» Instructions for the task
Wherever "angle" occurs in the entries, copy the line that holds it.

» Data extract
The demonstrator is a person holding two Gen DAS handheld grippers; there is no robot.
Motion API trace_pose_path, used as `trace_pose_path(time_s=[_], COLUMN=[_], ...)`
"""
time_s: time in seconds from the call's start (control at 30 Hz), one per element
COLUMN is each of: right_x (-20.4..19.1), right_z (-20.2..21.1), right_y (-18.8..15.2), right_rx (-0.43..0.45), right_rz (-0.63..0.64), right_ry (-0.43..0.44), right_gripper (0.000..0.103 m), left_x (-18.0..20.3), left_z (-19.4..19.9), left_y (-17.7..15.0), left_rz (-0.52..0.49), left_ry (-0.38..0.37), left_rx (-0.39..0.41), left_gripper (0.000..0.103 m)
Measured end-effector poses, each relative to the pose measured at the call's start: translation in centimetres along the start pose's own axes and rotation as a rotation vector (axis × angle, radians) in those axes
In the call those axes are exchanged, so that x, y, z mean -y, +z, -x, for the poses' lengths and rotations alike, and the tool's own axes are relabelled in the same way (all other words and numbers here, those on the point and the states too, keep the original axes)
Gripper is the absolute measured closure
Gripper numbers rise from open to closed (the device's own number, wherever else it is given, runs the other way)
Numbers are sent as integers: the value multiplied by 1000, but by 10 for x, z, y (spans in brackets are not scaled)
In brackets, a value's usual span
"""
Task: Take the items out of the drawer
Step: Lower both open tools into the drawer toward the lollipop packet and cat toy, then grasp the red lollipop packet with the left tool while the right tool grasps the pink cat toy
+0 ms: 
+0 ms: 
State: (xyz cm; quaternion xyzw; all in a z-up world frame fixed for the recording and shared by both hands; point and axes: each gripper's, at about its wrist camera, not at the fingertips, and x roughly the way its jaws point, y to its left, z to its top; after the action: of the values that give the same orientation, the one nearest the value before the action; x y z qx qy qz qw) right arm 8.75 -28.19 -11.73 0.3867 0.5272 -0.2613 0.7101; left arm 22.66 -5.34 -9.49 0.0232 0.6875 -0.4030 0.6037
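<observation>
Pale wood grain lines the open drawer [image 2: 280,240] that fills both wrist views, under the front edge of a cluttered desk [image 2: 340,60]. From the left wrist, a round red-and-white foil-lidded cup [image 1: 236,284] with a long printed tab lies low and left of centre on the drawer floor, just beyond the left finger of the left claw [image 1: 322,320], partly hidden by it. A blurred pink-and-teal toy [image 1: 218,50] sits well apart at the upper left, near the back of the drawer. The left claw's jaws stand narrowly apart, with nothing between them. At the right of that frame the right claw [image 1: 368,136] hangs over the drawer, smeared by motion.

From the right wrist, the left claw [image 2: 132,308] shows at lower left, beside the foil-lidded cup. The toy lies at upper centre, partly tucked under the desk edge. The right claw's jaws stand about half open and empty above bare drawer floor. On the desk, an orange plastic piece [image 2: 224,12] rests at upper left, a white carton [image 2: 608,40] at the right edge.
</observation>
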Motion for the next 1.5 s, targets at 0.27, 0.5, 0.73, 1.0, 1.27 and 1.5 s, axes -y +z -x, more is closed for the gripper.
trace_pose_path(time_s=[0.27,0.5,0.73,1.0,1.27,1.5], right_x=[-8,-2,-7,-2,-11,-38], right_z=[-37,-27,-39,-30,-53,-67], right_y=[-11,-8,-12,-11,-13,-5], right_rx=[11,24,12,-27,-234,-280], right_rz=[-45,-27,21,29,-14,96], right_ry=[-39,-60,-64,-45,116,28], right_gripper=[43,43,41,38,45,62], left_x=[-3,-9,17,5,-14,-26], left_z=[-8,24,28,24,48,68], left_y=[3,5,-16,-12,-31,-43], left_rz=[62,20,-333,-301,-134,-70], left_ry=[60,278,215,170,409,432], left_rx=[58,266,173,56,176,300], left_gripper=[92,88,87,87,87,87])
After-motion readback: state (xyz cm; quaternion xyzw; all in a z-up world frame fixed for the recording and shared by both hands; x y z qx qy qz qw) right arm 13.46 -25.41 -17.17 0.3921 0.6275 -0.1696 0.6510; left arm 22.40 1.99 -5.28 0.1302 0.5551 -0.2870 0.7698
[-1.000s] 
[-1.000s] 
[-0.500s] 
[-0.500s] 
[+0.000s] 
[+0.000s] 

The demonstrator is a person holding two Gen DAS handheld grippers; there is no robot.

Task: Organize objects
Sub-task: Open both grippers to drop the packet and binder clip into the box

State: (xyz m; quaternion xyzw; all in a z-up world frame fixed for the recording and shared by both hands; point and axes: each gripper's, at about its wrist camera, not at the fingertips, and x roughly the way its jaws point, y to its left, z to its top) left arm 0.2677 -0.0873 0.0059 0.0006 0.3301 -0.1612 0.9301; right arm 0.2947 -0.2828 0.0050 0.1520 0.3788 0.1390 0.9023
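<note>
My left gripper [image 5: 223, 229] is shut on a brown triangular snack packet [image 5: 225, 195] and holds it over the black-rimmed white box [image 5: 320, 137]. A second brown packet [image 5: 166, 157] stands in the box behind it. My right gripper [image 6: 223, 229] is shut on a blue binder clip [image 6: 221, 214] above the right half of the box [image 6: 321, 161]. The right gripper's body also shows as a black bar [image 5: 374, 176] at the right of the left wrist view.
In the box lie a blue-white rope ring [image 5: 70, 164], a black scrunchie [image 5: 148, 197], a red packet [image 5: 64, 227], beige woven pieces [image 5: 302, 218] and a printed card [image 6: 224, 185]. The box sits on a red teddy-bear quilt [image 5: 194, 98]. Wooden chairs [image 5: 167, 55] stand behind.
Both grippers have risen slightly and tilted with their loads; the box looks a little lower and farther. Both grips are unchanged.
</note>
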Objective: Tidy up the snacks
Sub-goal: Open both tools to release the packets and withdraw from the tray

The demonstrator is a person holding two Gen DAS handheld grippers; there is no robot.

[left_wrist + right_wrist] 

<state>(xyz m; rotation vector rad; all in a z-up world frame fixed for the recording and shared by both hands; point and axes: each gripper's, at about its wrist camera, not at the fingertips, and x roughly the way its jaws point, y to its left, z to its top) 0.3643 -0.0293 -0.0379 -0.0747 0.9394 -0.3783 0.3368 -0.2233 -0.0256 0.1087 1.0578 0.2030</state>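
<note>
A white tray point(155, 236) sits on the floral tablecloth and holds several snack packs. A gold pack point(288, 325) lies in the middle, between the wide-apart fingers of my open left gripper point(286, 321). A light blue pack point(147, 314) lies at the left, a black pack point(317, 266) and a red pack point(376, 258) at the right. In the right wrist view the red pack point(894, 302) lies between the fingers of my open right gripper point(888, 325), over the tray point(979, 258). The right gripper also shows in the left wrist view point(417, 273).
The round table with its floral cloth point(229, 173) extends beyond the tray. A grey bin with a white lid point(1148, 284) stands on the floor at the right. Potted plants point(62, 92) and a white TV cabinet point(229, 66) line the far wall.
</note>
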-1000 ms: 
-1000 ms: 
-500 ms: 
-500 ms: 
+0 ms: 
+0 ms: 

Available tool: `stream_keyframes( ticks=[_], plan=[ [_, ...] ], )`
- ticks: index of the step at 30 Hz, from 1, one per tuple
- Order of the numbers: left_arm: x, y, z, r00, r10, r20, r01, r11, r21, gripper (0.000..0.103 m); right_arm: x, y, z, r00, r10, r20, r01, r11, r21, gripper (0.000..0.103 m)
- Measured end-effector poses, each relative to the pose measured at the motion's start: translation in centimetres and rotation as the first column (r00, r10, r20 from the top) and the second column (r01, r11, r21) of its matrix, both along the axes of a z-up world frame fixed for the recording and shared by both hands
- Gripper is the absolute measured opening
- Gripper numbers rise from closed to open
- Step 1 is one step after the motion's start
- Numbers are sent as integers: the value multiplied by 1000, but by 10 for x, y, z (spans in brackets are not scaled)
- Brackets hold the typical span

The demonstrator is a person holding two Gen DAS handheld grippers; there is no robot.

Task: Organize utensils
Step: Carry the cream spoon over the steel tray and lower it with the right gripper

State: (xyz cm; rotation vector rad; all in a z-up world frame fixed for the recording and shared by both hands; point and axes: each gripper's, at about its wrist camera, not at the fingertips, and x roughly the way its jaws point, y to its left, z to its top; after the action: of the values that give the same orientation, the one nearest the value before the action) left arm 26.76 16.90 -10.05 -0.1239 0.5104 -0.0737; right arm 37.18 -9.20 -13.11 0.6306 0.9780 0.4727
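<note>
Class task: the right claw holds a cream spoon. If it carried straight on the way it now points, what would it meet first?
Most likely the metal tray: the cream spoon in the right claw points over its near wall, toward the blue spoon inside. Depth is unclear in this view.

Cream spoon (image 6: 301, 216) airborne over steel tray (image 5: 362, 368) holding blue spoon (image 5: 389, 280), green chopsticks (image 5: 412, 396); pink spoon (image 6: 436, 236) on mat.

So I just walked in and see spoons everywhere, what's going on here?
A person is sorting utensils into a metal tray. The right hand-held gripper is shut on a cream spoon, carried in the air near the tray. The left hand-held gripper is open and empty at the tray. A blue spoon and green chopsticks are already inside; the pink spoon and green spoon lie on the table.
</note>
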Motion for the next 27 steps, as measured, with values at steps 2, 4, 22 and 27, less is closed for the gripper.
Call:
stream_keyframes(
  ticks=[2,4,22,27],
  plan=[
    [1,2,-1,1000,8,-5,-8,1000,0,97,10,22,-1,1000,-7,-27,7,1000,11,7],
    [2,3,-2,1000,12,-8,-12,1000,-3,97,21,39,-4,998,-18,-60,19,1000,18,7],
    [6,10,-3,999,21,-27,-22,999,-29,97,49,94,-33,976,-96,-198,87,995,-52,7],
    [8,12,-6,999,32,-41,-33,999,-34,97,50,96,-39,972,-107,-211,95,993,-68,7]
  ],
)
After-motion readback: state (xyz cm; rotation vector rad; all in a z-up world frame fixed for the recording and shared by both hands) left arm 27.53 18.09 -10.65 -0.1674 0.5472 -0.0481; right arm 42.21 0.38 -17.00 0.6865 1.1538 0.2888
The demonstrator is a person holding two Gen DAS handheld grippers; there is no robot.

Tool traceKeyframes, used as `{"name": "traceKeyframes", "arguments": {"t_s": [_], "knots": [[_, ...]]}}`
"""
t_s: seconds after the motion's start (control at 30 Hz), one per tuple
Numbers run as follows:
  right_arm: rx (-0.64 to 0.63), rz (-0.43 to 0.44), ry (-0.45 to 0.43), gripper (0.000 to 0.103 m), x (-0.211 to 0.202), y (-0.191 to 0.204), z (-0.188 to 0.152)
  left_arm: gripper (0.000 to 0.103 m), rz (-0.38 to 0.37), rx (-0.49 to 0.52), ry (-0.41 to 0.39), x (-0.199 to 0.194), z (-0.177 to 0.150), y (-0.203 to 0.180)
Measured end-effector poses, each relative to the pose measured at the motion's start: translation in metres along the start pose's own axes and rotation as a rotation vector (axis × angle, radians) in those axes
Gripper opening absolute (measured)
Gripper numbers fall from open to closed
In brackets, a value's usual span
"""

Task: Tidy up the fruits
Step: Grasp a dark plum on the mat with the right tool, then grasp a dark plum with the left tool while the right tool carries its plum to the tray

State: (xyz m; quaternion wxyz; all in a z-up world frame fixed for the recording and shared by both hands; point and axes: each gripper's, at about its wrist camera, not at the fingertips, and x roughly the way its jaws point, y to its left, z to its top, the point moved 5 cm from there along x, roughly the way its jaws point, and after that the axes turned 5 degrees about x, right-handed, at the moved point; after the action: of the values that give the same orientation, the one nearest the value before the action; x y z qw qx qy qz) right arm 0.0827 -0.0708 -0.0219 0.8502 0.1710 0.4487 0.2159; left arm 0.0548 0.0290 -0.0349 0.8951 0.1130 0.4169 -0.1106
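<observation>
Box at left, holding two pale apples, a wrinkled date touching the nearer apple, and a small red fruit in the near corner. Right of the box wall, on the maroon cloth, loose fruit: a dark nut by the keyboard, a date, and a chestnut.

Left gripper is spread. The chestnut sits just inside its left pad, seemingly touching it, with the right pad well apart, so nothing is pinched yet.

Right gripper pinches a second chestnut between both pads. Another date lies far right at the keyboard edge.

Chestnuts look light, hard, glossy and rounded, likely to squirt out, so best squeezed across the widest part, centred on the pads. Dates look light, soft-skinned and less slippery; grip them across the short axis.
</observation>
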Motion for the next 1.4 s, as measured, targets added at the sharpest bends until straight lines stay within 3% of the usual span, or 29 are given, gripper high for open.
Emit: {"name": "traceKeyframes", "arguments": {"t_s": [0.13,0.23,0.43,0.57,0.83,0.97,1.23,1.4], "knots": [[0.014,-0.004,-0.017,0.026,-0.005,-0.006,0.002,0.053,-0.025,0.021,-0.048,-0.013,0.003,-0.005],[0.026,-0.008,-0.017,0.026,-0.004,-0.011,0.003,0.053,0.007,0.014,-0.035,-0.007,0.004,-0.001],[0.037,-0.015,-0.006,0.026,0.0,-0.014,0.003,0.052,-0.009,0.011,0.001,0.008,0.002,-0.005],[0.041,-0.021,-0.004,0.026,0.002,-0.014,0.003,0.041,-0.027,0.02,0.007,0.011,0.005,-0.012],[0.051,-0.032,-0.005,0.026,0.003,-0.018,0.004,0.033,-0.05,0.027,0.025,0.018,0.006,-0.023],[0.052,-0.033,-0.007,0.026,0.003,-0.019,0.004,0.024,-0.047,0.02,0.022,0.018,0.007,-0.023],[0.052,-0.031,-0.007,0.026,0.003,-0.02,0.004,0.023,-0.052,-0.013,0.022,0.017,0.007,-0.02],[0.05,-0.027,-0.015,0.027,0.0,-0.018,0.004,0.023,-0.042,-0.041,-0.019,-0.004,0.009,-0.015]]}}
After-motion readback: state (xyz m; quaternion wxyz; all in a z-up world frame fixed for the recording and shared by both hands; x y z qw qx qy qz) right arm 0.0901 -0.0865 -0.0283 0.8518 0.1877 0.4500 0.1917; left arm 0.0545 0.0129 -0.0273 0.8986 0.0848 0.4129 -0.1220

» Written reply
Measured end-effector poses, each relative to the pose measured at the call's start: translation in centimetres along the start pose's own axes and rotation as a rotation vector (axis × angle, radians) in those axes
Measured end-effector poses, each relative to the pose measured at the motion's start: translation in metres along the start pose's own axes and rotation as a rotation vector (axis × angle, radians) in those axes

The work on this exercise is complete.